Only the lines from the one with "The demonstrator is" through the last belong in the output; print them exactly as given below.

Top of DATA FOR THIS EXERCISE

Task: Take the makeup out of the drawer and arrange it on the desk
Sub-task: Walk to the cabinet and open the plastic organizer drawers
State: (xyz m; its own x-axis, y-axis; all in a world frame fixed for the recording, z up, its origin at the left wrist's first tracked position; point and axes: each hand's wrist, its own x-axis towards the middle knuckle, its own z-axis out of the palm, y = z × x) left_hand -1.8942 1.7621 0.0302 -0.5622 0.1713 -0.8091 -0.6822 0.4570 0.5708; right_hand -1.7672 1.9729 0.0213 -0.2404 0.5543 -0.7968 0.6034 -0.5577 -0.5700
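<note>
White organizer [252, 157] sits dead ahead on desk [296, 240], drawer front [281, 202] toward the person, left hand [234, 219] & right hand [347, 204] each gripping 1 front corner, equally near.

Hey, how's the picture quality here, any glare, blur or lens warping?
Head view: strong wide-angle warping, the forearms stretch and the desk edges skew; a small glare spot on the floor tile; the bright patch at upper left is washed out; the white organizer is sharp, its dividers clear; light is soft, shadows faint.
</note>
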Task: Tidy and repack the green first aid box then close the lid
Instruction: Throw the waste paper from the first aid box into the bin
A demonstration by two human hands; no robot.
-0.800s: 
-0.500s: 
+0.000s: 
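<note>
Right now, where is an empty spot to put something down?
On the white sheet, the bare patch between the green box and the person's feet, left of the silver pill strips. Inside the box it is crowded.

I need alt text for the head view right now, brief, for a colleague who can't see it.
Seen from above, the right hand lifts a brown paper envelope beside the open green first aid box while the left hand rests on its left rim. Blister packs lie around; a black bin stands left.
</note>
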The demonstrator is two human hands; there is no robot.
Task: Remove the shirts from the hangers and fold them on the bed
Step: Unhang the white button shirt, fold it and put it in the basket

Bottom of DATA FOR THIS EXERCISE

SOLUTION TO THE EXERCISE:
The demonstrator is two human hands; there is no robot.
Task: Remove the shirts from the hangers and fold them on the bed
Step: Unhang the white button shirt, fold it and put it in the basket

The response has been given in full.